# [HOW TO COMPLETE THIS TASK]
Your answer should be only the lines below from the one with "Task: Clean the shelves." to the one with "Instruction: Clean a", repeated exactly, ends included.

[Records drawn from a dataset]
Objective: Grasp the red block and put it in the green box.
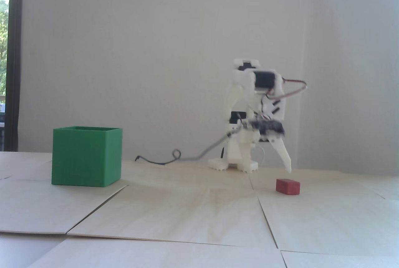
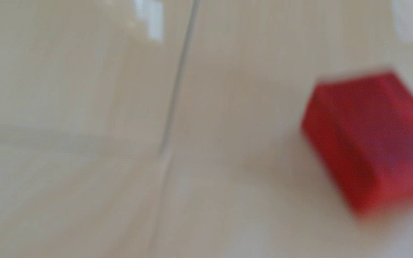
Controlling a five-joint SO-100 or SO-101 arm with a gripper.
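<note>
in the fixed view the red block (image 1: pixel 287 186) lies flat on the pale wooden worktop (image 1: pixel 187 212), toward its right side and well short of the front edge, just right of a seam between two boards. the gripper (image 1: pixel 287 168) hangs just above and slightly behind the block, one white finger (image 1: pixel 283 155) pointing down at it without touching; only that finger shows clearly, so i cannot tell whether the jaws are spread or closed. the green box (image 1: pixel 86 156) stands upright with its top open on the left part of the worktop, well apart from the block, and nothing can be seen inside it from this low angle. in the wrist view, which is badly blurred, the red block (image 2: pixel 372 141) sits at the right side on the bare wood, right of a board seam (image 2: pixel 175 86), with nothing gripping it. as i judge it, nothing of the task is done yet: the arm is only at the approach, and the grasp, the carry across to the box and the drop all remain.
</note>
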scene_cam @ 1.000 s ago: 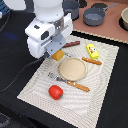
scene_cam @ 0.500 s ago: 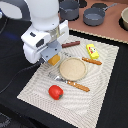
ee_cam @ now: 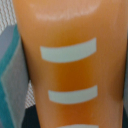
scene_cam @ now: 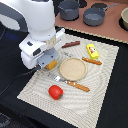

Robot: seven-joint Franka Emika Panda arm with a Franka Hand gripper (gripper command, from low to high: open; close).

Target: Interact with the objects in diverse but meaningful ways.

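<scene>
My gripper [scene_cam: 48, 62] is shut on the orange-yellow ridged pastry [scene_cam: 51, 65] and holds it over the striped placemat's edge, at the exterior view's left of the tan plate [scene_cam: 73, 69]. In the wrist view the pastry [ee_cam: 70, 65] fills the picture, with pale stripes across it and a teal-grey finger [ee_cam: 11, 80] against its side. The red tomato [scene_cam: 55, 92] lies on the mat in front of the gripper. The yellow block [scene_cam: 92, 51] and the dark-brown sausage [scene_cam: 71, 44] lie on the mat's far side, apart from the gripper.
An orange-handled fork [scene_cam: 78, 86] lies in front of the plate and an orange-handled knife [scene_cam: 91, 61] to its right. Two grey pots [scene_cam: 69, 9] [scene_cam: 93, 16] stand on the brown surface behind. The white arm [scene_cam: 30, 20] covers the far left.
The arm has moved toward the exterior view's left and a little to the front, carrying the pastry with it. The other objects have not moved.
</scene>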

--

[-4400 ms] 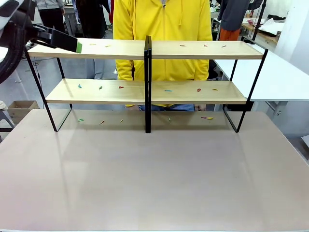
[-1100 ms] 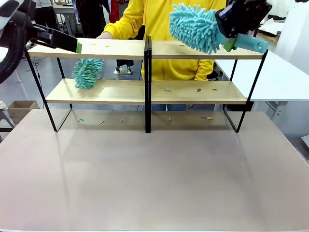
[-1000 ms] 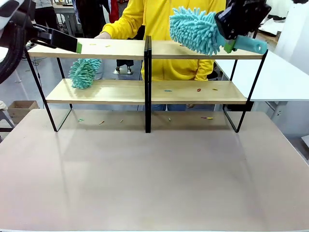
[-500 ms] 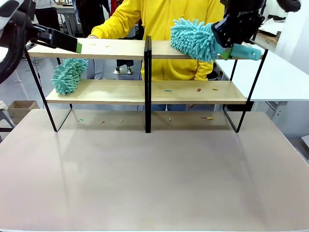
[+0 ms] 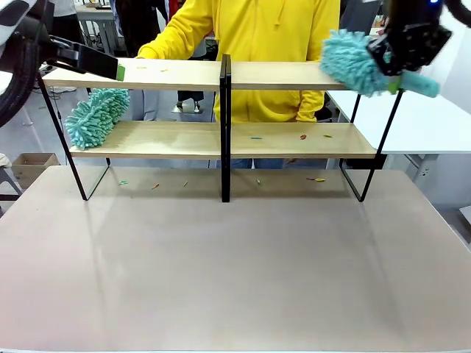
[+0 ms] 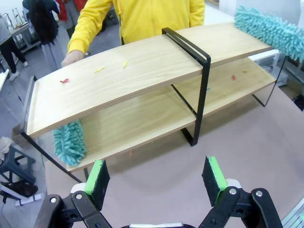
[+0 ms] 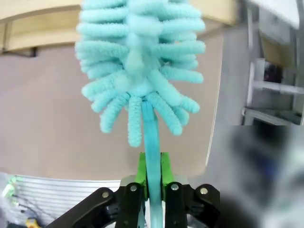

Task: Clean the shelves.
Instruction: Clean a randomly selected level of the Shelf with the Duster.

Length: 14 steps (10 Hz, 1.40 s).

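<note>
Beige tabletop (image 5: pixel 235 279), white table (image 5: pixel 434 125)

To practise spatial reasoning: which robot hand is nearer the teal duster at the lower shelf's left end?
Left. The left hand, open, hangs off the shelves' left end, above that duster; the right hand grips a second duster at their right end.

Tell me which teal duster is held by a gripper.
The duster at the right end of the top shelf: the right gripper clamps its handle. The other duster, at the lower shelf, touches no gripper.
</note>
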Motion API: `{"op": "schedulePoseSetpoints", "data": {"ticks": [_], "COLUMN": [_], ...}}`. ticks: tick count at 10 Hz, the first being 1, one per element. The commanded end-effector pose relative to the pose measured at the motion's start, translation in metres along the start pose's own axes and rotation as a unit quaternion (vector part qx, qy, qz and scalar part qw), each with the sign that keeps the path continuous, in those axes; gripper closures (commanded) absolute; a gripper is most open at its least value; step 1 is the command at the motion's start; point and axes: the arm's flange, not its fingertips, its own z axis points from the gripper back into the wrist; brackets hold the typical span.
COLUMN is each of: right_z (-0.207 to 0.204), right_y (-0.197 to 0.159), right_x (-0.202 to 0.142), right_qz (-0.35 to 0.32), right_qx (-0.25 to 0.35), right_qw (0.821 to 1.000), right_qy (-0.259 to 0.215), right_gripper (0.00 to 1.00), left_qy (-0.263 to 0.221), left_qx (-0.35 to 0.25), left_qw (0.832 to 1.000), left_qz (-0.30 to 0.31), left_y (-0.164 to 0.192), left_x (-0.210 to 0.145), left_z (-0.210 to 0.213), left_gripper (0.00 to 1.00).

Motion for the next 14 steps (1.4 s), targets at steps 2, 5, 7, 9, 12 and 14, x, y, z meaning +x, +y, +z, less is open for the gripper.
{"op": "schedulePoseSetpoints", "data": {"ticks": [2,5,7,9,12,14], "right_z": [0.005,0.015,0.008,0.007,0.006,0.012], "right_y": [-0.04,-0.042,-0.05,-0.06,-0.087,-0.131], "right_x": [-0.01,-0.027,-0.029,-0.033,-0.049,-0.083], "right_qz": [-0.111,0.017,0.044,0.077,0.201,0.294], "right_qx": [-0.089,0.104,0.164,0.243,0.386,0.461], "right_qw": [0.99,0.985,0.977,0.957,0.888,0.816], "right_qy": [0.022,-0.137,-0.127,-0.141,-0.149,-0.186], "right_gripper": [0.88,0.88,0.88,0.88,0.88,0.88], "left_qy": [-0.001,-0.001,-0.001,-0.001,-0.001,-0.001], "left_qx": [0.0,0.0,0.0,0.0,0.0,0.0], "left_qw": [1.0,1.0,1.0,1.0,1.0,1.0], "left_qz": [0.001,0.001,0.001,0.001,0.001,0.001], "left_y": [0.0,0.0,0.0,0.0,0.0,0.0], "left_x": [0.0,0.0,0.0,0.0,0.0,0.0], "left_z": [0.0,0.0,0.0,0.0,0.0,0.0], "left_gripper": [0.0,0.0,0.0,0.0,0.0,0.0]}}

# [RESULT FOR THIS EXERCISE]
Task: Clean the shelves.
Instruction: Clean a randomly selected level of the Shelf with the Duster.

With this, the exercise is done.